Penelitian baru dari studi PBB yang dihasilkan oleh ICFJ (International Center for Journalists) merinci bagaimana media dan perusahaan teknologi raksasa gagal untuk secara memadai mengurangi dan menanggapi kekerasan online yang menargetkan jurnalis perempuan – momok global dengan konsekuensi serius dan berjangkauan luas. 

Para peneliti menawarkan rekomendasi konkret untuk lebih melindungi jurnalis perempuan, yang menghadapi ancaman pembunuhan yang kredibel, ancaman kekerasan seksual – termasuk terhadap anak-anak mereka – dan pelecehan online terkoordinasi berskala besar yang dirancang untuk membungkam mereka dan liputan mereka.

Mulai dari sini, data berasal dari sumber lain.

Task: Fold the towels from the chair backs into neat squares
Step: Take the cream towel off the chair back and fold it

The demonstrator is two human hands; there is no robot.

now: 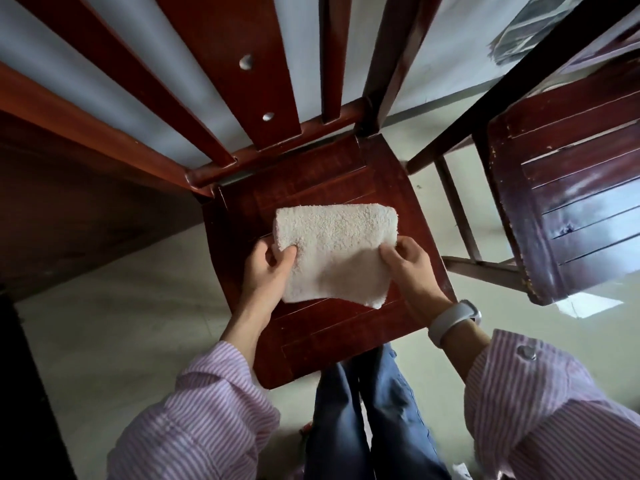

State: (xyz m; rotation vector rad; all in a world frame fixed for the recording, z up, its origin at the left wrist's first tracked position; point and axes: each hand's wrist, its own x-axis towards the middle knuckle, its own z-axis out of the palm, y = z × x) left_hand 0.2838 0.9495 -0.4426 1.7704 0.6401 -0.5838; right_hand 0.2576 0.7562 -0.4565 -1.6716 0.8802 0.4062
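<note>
Figure. A cream terry towel [334, 252], already folded into a thick pad, lies on the red-brown wooden chair seat [311, 344] at the centre of the frame, below the slatted chair back [242, 71] that fills the upper left. The left hand [268, 268] pinches the towel's left side, thumb on top and fingers curled beneath the edge. The right hand [410, 263] pinches the right side in the same manner; a white wristband [453, 320] sits on that wrist. Both hands are closed on cloth, not flat upon it.

The rounded fold runs along the far edge, toward the chair back. The looser, slightly wavy edge faces the lower part of the frame and appears lifted a little off the seat. The long axis runs left to right across the picture, tilted slightly, the right end lower.

Judged step: squaring the final fold. To do it well, keep both pinches level, draw the near edge evenly so the layers align, then press flat with open palms. Uneven pull would likely skew the corners. A second, darker chair [568, 188] stands at right.
</note>
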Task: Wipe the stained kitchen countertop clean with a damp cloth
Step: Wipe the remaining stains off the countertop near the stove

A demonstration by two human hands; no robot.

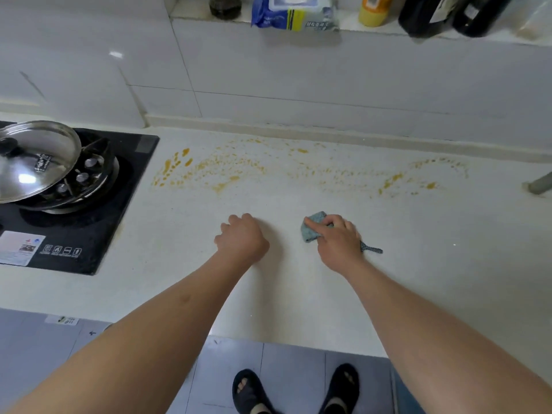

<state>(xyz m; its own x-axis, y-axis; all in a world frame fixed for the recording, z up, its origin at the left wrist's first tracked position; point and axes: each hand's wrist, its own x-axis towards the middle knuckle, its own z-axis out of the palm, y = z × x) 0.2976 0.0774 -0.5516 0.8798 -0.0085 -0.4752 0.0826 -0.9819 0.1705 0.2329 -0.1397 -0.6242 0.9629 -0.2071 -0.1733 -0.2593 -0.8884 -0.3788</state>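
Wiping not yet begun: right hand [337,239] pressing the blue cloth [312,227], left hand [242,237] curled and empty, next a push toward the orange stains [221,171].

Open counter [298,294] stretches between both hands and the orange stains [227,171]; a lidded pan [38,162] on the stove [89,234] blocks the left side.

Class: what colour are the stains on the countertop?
Orange-yellow stains, seen in the head view.
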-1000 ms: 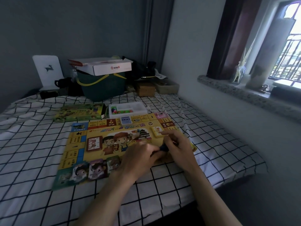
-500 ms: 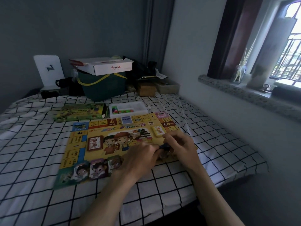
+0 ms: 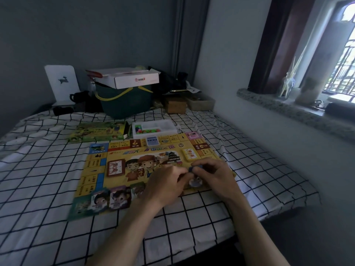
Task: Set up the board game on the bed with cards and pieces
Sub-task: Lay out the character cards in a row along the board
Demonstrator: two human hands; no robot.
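Note:
A yellow game board (image 3: 96, 169) lies flat on the checked bed sheet. On it sit a brown card deck (image 3: 115, 167), a yellow card deck (image 3: 190, 154), a blue card deck (image 3: 152, 141) and character cards (image 3: 110, 198) along the near edge. My left hand (image 3: 165, 183) and my right hand (image 3: 213, 175) meet over the board's near right corner. Together they pinch a small blue piece (image 3: 196, 168). A character card (image 3: 195, 182) shows just below the fingers.
A white tray of coloured pieces (image 3: 155, 128) and the green game box (image 3: 99, 131) lie behind the board. Further back stand a green basket (image 3: 124, 102) topped by a white carton (image 3: 132, 77), small boxes and a white stand. The wall and window sill run along the right.
Both hands have stayed over the board's near right corner, fingers working on the small blue piece. The view shifted slightly.

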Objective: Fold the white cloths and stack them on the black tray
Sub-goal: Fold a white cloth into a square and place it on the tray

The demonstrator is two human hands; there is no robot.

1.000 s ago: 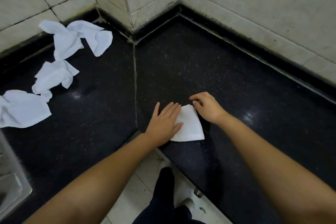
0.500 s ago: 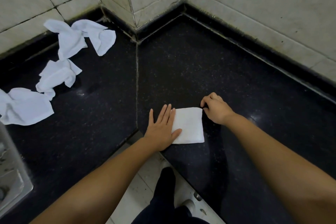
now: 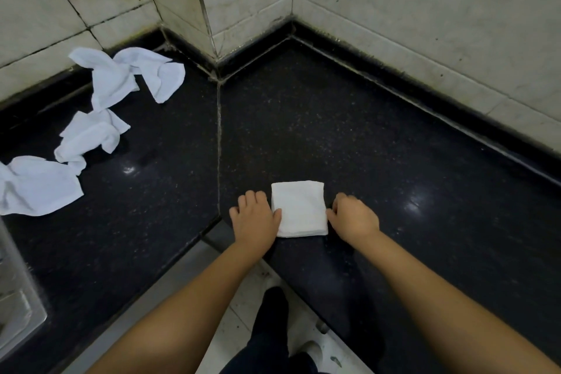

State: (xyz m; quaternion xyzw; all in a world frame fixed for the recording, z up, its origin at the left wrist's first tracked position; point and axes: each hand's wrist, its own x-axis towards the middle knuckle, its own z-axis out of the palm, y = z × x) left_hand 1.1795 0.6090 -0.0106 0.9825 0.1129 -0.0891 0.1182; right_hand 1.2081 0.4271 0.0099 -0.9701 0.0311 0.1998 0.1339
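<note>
One folded cloth [image 3: 300,209] lies flat on the black desk [image 3: 379,143], a neat white square close to the desk's front edge, just right of the seam [image 3: 218,143] that runs from the inner wall corner to the front edge. The left hand [image 3: 255,217] rests on the desk at the cloth's left side, its fingers curled under and its thumb touching the cloth's left edge; whether it really pinches the edge I cannot tell. The right hand [image 3: 353,217] sits at the cloth's right side in the same way, fingers curled, the fingertips meeting the right edge of the cloth, and again a true grip cannot be told. So there are two hands, one at each side of one folded cloth. Three more cloths, all crumpled and unfolded, lie on the left part of the desk: the far crumpled cloth [image 3: 130,79] near the back wall, the middle crumpled cloth [image 3: 91,136] in front of it, and the near crumpled cloth [image 3: 39,185] at the left border of the view. They are well apart from the folded one. Between them and the seam the desk surface is bare, and the wide area behind and to the right of the folded cloth, up to the tiled wall [image 3: 425,9], is bare too. At the lower left a metal sink [image 3: 15,307] rim shows.
</note>
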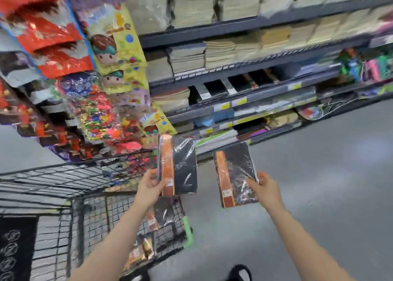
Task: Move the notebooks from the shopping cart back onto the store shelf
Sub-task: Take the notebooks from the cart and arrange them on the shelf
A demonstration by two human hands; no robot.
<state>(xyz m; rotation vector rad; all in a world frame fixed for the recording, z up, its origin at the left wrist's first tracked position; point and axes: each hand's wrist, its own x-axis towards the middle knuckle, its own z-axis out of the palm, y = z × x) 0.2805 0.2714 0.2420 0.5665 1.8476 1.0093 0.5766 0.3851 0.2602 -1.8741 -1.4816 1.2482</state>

Dua makalah baru yang diterbitkan untuk Hari Kebebasan Pers Sedunia diambil dari bab-bab dari buku yang akan datang “The Chilling: A Global Study of Online Violence Against Women Journalists.” Studi tersebut, yang ditugaskan oleh UNESCO, dipimpin oleh Deputy Vice President of Global Research ICFJ Dr. Julie Posetti dan Senior Research Associate Nabeelah Shabbir. 

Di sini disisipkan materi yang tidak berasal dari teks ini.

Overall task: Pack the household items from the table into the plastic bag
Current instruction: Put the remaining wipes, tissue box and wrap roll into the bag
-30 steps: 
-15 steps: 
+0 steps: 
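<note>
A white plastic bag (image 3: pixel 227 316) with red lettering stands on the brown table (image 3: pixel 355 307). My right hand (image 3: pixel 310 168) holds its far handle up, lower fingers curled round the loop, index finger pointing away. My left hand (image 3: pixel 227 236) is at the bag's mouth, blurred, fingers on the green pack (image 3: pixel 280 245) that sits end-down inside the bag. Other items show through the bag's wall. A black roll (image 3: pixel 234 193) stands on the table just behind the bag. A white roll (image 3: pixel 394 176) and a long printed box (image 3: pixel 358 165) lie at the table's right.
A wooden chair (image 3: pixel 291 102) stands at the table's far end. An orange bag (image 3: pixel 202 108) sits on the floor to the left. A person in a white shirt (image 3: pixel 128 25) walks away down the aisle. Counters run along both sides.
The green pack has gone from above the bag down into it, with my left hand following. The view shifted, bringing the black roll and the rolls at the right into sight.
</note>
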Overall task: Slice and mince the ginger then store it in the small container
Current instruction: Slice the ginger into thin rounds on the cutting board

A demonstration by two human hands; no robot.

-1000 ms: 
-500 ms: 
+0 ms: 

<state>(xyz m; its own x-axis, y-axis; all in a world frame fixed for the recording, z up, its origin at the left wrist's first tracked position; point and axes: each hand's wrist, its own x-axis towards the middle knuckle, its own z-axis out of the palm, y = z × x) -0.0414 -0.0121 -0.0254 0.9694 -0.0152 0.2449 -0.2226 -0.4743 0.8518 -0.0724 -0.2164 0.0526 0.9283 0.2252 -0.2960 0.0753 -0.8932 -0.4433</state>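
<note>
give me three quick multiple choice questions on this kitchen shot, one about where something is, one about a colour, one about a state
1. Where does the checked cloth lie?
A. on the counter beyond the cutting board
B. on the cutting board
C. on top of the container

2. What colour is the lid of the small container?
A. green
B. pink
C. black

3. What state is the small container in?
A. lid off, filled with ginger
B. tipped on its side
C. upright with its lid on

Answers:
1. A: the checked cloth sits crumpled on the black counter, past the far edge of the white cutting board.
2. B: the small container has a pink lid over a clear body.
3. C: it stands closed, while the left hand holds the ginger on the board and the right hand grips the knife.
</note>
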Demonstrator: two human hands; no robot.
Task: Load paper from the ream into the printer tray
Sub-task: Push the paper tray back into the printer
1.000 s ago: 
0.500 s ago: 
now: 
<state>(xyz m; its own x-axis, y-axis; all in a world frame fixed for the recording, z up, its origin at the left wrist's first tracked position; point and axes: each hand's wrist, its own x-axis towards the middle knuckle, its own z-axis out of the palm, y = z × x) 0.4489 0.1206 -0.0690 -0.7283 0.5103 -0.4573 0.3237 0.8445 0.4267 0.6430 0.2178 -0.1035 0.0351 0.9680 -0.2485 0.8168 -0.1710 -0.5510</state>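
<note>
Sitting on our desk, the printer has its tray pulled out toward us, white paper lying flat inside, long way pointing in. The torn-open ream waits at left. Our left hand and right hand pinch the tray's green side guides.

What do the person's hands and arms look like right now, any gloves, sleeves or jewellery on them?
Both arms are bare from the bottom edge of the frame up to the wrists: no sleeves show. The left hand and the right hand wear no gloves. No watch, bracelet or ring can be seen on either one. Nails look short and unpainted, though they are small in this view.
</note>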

Temuan terbaru didasarkan pada pengalaman hampir 1.000 jurnalis dan pakar perempuan dari seluruh dunia yang disurvei dan diwawancarai selama dua setengah tahun terakhir. Sebuah tim peneliti internasional juga menghasilkan 15 studi kasus negara dan dua studi kasus data besar yang berfokus pada jurnalis terkemuka untuk proyek tersebut, yang menginformasikan makalah yang diterbitkan ini.

Para peneliti menyimpulkan, tanggung jawab untuk mengelola kekerasan online berbasis gender saat ini ada pada jurnalis perempuan individu, dan itu harus berubah. Sebaliknya, beban harus ditempatkan pada media yang mempekerjakan mereka, aktor politik dan lainnya yang sering menghasut dan memicu serangan, dan layanan digital yang bertindak sebagai vektor penyalahgunaan, tulis mereka.